/CS5783-FinalProject

Final project for Fall 2022 CS5783 at OSU

Primary LanguagePythonApache License 2.0Apache-2.0

CS5783-FinalProject - Final project for Fall 2022 CS5783 at OSU

This project showcases the use of RNN and transformer based models to de-noise audio input samples.

Library requirements

In order to effectively execute the code, the library 'librosa' must be installed for the audio manipulation functions needed to create the test, train, and validation training sets for use in the model. This library can be installed with the following command:

pip3 install librosa

Other libraries used: numpy, tensorflow, shutil, soundfile, matplotlib, os, csv, and random.
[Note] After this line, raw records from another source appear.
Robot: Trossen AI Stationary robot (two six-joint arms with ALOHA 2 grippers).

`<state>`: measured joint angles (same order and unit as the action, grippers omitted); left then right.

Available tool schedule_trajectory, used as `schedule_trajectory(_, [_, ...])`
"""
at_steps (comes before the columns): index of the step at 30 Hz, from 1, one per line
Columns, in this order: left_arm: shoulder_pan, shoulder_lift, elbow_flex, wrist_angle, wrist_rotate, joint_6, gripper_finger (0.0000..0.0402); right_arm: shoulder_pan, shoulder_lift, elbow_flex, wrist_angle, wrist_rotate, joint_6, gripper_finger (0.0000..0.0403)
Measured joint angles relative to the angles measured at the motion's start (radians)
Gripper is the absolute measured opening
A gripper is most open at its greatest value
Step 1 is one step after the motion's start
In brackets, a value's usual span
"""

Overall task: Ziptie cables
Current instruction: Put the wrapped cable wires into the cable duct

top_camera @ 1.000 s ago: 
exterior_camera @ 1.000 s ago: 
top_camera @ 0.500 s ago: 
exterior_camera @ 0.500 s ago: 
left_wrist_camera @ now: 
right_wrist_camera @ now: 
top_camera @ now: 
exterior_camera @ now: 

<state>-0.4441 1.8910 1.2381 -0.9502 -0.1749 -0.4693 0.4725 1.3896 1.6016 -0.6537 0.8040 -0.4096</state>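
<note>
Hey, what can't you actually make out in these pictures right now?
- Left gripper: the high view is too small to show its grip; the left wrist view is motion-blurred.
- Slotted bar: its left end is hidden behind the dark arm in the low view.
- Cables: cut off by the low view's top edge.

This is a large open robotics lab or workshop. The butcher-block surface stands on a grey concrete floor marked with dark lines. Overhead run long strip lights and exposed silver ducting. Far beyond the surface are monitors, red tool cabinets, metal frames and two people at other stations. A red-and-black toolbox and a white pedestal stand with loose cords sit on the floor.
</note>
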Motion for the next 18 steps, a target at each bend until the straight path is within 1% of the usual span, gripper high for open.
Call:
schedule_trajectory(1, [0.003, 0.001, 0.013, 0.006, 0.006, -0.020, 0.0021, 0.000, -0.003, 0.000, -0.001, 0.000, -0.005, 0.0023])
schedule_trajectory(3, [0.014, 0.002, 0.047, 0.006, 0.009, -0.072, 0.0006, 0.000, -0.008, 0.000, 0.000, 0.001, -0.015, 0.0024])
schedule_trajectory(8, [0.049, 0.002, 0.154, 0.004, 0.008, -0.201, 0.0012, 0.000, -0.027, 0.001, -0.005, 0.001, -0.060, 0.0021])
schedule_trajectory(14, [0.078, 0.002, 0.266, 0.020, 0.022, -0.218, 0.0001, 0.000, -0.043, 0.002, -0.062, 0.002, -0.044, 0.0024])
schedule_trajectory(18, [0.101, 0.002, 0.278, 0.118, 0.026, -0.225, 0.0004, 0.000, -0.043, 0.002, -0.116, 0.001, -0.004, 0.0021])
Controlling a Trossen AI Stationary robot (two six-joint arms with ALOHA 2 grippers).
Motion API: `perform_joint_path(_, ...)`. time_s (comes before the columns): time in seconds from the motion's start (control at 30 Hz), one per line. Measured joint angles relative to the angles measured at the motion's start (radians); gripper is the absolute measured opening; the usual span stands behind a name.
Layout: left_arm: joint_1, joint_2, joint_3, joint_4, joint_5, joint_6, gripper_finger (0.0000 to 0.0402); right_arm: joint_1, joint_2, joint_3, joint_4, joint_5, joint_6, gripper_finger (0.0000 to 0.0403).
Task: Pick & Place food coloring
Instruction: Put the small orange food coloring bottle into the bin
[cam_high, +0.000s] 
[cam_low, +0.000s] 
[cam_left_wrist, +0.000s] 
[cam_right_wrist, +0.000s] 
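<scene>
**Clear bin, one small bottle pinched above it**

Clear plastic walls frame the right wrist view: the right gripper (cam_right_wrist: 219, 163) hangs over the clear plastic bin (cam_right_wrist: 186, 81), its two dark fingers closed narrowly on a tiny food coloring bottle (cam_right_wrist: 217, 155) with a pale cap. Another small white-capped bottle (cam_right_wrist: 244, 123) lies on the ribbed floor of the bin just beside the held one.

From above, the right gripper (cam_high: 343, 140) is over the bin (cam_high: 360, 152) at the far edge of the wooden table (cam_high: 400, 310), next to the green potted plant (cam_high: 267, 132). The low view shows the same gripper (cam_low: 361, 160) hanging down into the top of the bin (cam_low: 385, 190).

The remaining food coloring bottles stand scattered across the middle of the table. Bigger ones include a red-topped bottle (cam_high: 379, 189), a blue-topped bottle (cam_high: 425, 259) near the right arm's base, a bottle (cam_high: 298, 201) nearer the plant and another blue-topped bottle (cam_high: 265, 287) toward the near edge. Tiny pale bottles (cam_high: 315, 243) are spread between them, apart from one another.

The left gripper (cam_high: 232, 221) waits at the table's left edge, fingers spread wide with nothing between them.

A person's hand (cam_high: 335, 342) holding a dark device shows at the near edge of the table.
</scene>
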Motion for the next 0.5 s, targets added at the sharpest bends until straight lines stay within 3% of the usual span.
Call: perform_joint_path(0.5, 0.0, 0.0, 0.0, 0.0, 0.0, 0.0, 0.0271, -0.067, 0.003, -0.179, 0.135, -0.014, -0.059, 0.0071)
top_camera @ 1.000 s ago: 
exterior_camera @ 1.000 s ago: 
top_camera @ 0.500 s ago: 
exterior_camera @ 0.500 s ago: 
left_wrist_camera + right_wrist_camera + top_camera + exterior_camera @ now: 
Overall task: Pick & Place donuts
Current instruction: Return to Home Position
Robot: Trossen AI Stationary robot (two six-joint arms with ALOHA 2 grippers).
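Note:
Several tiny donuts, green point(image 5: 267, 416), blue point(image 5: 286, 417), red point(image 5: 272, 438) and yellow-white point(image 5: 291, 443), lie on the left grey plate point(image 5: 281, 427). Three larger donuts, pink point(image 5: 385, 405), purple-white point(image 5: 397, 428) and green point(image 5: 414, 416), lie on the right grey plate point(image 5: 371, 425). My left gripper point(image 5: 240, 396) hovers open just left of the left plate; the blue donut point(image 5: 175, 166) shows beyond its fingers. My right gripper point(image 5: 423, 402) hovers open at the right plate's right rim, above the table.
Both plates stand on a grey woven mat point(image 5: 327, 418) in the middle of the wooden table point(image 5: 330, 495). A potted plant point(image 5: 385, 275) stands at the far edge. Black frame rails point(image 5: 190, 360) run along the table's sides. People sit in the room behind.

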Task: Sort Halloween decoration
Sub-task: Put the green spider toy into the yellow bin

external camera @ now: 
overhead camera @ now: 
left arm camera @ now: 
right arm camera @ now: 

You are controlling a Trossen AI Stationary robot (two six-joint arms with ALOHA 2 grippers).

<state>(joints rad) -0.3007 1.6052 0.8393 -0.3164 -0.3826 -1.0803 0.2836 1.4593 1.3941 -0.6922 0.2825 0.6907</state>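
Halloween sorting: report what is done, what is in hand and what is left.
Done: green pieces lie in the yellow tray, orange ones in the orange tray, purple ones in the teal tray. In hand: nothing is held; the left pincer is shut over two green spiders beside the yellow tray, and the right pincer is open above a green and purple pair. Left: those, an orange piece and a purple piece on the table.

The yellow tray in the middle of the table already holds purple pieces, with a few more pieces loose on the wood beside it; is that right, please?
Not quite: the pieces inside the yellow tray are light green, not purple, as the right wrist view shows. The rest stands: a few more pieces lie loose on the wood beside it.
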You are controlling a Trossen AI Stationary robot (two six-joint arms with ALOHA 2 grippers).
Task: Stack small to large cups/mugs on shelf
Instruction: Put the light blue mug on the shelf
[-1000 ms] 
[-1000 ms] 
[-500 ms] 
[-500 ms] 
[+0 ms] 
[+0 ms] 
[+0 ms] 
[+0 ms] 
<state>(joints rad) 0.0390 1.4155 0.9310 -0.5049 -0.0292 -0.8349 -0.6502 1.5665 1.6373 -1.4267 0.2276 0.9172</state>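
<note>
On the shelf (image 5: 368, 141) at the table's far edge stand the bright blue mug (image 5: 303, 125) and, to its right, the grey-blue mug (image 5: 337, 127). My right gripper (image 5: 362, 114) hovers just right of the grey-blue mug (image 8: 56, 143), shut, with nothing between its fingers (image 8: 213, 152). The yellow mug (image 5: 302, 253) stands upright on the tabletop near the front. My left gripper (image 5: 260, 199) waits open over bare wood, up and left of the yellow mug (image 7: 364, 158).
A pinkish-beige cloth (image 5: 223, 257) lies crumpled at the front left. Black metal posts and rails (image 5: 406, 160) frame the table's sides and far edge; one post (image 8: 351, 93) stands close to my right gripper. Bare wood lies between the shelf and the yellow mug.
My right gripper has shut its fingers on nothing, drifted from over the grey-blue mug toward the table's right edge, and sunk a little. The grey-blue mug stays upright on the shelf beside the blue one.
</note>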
These libraries can be installed utilizing the same command structure as shown below.

pip3 install numpy
pip3 install tensorflow
pip3 install shutil
pip3 install soundfile
pip3 install matplotlib

Running the python scripts from the src directory

Traininng the RNN-based model:

python3 main.py -t 

Training the transformer based model:

python3 main.py -t -m tran

Loading a previous model for the RNN model:

python3 main.py -l ./backup/rnn.trial.1.bak

Loading a previous model for the transformer based model:

python3 main.py -l ./backup/tran.trial.1.bak -m tran

The output test data is stored in the outputs subdirectory inside of the src directory. The input audio track is denoted inputs, predicted values are denoted predicted, and the clean audio track is denoted as actual. The output MSE vs Epochs graph is stored inside of the src directory and named rnn_msevsepochs.png for easy viewing.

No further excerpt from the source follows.